The source code of CodeS (SIGMOD 2024).
https://arxiv.org/abs/2402.16347
Apache License 2.0
140 stars 21 forks source link

Spider results #4

Closed lwmlyy closed 1 year ago

lwmlyy commented 1 year ago

Awesome work!

You mention "For Spider, we adopt the execution accuracy (EX) and test-suite accuracy (TS) as the evaluation metrics.", I wonder what is the difference between these two metrics. Are they both obtained with the evaluation code in spider?

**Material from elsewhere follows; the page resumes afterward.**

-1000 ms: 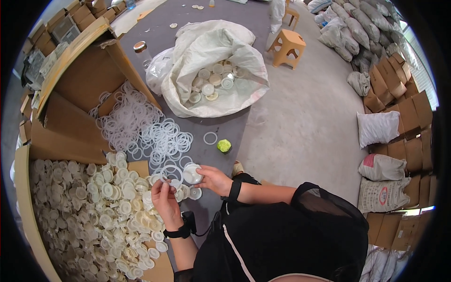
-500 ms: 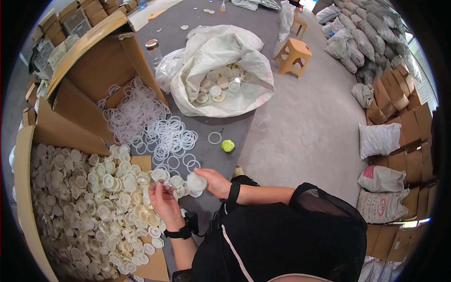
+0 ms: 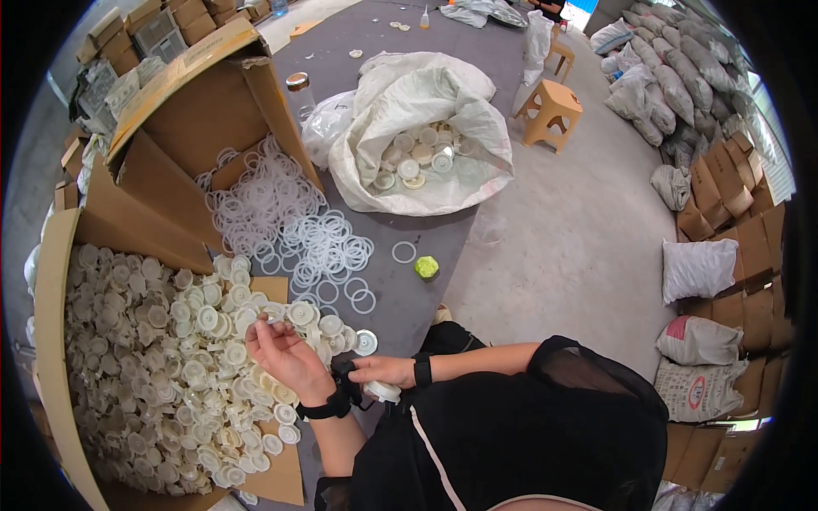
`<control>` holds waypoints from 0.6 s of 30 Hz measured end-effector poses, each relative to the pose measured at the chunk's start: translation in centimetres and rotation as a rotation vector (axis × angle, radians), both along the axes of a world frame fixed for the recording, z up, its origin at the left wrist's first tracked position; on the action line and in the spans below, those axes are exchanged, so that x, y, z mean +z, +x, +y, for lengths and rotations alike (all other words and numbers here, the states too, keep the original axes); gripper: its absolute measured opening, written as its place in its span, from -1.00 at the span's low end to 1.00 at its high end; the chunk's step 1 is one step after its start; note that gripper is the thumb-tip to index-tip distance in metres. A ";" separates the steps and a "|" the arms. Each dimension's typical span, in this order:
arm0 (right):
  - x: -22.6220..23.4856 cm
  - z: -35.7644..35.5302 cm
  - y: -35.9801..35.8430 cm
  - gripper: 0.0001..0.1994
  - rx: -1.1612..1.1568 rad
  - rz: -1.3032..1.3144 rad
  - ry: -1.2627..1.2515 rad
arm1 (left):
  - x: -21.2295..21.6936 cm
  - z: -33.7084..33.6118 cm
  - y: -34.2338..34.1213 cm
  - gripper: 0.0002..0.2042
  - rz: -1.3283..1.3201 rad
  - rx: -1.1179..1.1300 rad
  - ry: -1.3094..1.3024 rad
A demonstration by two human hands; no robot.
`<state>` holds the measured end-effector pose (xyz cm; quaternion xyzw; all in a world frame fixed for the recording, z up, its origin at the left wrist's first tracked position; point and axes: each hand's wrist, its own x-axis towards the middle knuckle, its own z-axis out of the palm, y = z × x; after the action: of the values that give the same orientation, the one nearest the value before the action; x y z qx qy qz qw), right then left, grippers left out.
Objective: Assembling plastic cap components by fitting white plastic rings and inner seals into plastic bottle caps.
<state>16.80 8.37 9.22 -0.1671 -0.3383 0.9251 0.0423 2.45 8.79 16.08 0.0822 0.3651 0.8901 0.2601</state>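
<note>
My left hand (image 3: 288, 356) is at the edge of a heap of translucent white plastic lids (image 3: 206, 317). Its fingers are closed at the tips over the heap, and what they pinch, if anything, is hard to make out. Close to my body, my right hand (image 3: 382, 371) grips a round white lid (image 3: 383, 391) that hangs below the fingers, partly hidden. A short row of lids lies on the table between the hands, ending in a single lid (image 3: 365, 342). Beyond them spreads a pile of clear plastic rings (image 3: 328, 243), a few lying loose at its near side.
A cardboard box (image 3: 200, 94) on its side spills more rings. Behind stands an open white woven sack (image 3: 486, 175) of lids, beside a jar (image 3: 298, 89). A green faceted object (image 3: 426, 266) lies near the table's right edge. An orange stool (image 3: 552, 115) stands on the floor.
My right hand has drawn back toward my body with the white lid. My left hand has shifted left, over the lid heap. The whole view has shifted slightly.
</note>
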 end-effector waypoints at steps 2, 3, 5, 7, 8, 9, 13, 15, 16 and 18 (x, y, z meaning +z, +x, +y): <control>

lihaoyang-ruc commented 1 year ago

Q: I wonder what is the difference between these two metrics. A: EX and TS are distinct evaluation metrics, with TS offering greater reliability by significantly minimizing false positives commonly found in EX, thanks to the incorporation of "test suites". For an in-depth understanding, I highly recommend the paper, 'Semantic Evaluation for Text-to-SQL with Distilled Test Suites,' available at this link.

Q: Are they both obtained with the evaluation code in spider? A: While EX and TS employ the same evaluation code, they differ in the databases used in the evaluation. EX utilizes databases officially supplied by the Spider benchmark, whereas TS employs a set of test suites developed and released by Ruiqi Zhong et al.